CarperAI / Code-Pile

This repository contains all the code for collecting large scale amounts of code from GitHub.
MIT License
104 stars 29 forks source link

Discourse Forums #21

Open ncoop57 opened 1 year ago

ncoop57 commented 1 year ago

Discourse Forums

Dataset URL - here

Does the dataset exists in a scraped format ? No

Description

Discourse is a self-hosting platform for communities to create discussions around a particular topic. They include threads of posts and an eco system to discuss a particular topic.

Procedure

ncoop57 commented 1 year ago

One thing we can do is look at common crawl for *.discourse.group as that is a commonly used url for these communities. There are a lot of other ones tho, so getting those will be a challenge.
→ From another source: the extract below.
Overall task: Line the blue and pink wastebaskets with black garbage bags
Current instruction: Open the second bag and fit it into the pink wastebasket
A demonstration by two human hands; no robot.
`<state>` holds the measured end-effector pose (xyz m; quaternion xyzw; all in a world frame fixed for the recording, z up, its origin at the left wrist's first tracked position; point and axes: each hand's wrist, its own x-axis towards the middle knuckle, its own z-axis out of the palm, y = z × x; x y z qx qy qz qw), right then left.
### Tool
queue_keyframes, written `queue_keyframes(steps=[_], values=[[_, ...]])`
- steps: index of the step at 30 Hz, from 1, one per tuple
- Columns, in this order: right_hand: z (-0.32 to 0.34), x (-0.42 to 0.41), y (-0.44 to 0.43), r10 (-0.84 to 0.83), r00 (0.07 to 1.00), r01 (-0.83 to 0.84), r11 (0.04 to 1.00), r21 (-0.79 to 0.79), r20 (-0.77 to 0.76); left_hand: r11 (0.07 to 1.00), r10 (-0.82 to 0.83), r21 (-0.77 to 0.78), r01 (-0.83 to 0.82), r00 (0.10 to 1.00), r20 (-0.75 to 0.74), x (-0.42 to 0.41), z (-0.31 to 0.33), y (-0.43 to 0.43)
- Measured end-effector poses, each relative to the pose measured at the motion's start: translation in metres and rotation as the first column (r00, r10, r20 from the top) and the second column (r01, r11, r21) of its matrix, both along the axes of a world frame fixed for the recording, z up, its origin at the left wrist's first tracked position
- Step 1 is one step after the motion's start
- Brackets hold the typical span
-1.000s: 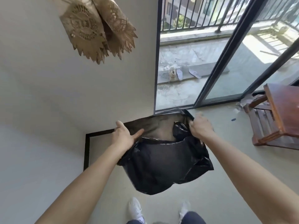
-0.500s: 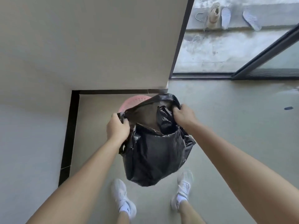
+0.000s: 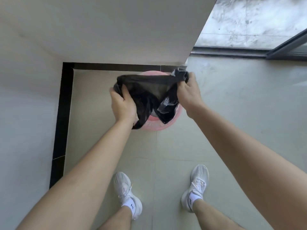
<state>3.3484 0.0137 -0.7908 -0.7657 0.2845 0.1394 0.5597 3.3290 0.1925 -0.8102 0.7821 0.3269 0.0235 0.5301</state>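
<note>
Two bare hands hold a crumpled black plastic garbage bag (image 3: pixel 149 98) stretched open directly above a round pink plastic wastebasket (image 3: pixel 163 123), which stands on the pale tiled floor (image 3: pixel 166 146) in the corner where two cream walls meet a black skirting strip (image 3: pixel 64 113). Left hand (image 3: pixel 123 106): fingers curled and clenched on the near-left edge of the bag's mouth. Right hand (image 3: pixel 188 90): fingers closed on a bunched fold at the far-right edge. The bag's lower part hangs over the basket's opening and appears to dip inside, though the bag hides most of the rim. Both forearms reach forward from the lower frame. Two white sneakers (image 3: pixel 127 193) stand apart on the floor, well short of the basket.
</note>
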Motion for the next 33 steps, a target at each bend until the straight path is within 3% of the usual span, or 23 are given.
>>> queue_keyframes(steps=[4, 9, 13, 16, 17, 19, 20, 22, 23, 26, 29, 33], values=[[-0.069, -0.009, 0.013, -0.009, 0.995, 0.020, 0.993, 0.118, -0.094, 0.984, -0.121, -0.145, 0.102, 0.984, -0.129, -0.012, -0.074, 0.012], [-0.148, -0.004, 0.034, -0.028, 0.993, 0.053, 0.975, 0.215, -0.114, 0.982, -0.134, -0.137, 0.127, 0.990, -0.043, 0.003, -0.142, 0.013], [-0.215, 0.017, 0.050, 0.050, 0.989, -0.018, 0.975, 0.220, -0.140, 0.956, -0.291, 0.049, 0.288, 0.955, 0.063, 0.031, -0.175, 0.021], [-0.252, 0.039, 0.058, 0.314, 0.924, -0.309, 0.949, 0.062, -0.218, 0.807, -0.505, 0.403, 0.432, 0.858, 0.091, 0.048, -0.192, 0.031], [-0.262, 0.045, 0.058, 0.439, 0.856, -0.469, 0.882, -0.050, -0.273, 0.702, -0.566, 0.561, 0.438, 0.821, 0.067, 0.052, -0.198, 0.035], [-0.279, 0.057, 0.058, 0.646, 0.637, -0.765, 0.600, -0.236, -0.420, 0.481, -0.637, 0.783, 0.393, 0.771, 0.004, 0.059, -0.208, 0.044], [-0.283, 0.062, 0.056, 0.695, 0.521, -0.852, 0.461, -0.249, -0.495, 0.411, -0.659, 0.830, 0.376, 0.752, -0.014, 0.061, -0.211, 0.045], [-0.288, 0.071, 0.055, 0.719, 0.377, -0.926, 0.292, -0.238, -0.584, 0.341, -0.687, 0.875, 0.345, 0.726, -0.019, 0.065, -0.218, 0.045], [-0.287, 0.074, 0.056, 0.716, 0.348, -0.937, 0.247, -0.246, -0.605, 0.323, -0.688, 0.890, 0.323, 0.726, -0.014, 0.067, -0.220, 0.045], [-0.279, 0.080, 0.053, 0.738, 0.382, -0.893, 0.139, -0.428, -0.556, 0.295, -0.649, 0.927, 0.232, 0.760, 0.017, 0.076, -0.217, 0.046], [-0.255, 0.074, 0.033, 0.729, 0.591, -0.670, 0.205, -0.714, -0.346, 0.270, -0.611, 0.937, 0.222, 0.792, -0.011, 0.078, -0.201, 0.053], [-0.207, 0.062, 0.002, 0.765, 0.625, -0.422, 0.158, -0.893, -0.159, 0.106, -0.660, 0.958, 0.267, 0.739, -0.133, 0.075, -0.187, 0.071]])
The dataset URL link I added has a thread on where we might find a large index of all sites using discourse.

ncoop57 commented 1 year ago

Some more communities: https://www.communitystack.com/communities/

jbaicoianu commented 1 year ago

I've started writing a crawler for Discourse servers, using scrapy to fetch the JSON API and save all of the post data to the filesystem. It works by taking a list of discourse server URLs (the longer the better), and will use the "latest posts", "top posts" and "categories" lists to start walking through the full database of topics. I'm currently not doing any filtering, but we can add whatever filtering rules we need at crawl time to decide which topics to save.

image

Now that I've got the crawler working for individual discourse servers, I'll start working on building a list of relevant communities to scrape. Seems there are few different sites which offer categorized lists of open discourse servers, so I can probably just throw them into the crawler too.

Will submit a pull request once I've got the crawler better integrated into the Code-Pile framework, based on conversations I had with other developers.

jbaicoianu commented 1 year ago

This query returns around 8400 results for various communities that run Discourse. Definitely needs filtering to narrow down to just code-related ones.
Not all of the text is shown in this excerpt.